L’ossigeno non manca, la carenza è nei contenitori: «riconsegnateli per evitare un’altra emergenza»



Tenendo conto del particolare momento che stiamo vivendo sul fronte sanitario, la paura della carenza di ossigeno potrebbe costituire una criticità, secondo alcune recenti notizie apparse sui media. A mancare non è l'ossigeno, che viene prodotto a sufficienza, ma i contenitori in cui inserirlo per poterlo somministrare ai pazienti con insufficienza respiratoria.

A tal proposito, AIFA, Assogastecnici e Federfarma, hanno esortato i fruitori a restituire dispositivi medici, quali bombole di ossigeno e contenitori criogenici svuotati, a fronte dell’esponenziale richiesta degli stessi. L’ossigenoterapia è considerata uno dei trattamenti essenziali per mantenere in vita il paziente affetto da SARS-CoV 2, che presenta insufficienze respiratorie.

Numerosi utenti tendono a non restituire i contenuti svuotati sia a causa della scarsa informazione in merito sia per paura di perderne la disponibilità.

Si sta verificando un fenomeno “di accaparramento”, come per la carenza di mascherine durante la prima ondata della pandemia.
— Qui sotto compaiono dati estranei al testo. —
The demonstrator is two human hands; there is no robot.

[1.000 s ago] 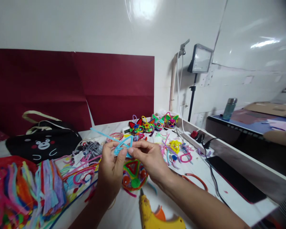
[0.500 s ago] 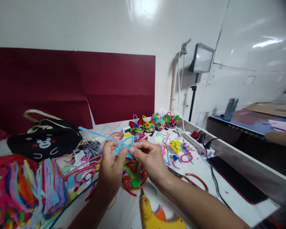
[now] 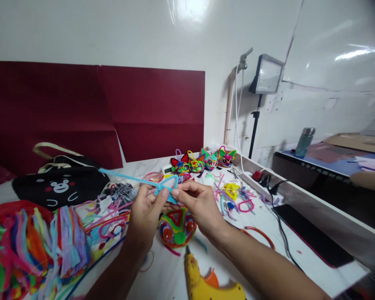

In molti altri casi le bombole di ossigeno, oramai vuote, vengono dimenticate nei magazzini di farmacie o strutture sanitarie.

«Le aziende specializzate stanno producendo le bombole a ritmo continuo, ma a fabbricarle e distribuirle ci vuole molto tempo, anche perché non sono come una mascherina. Quindi per supplire alla mancanza, stiamo cercando di recuperare e far restituire quelle che sono in giro e non utilizzate», è quanto afferma Antonio Magi, Presidente dell’Ordine dei Medici Chirurghi e Odontoiatri di Roma, all’Agenzia ANSA.

È forse necessario gestire al livello centrale questo bene, ora, così prezioso?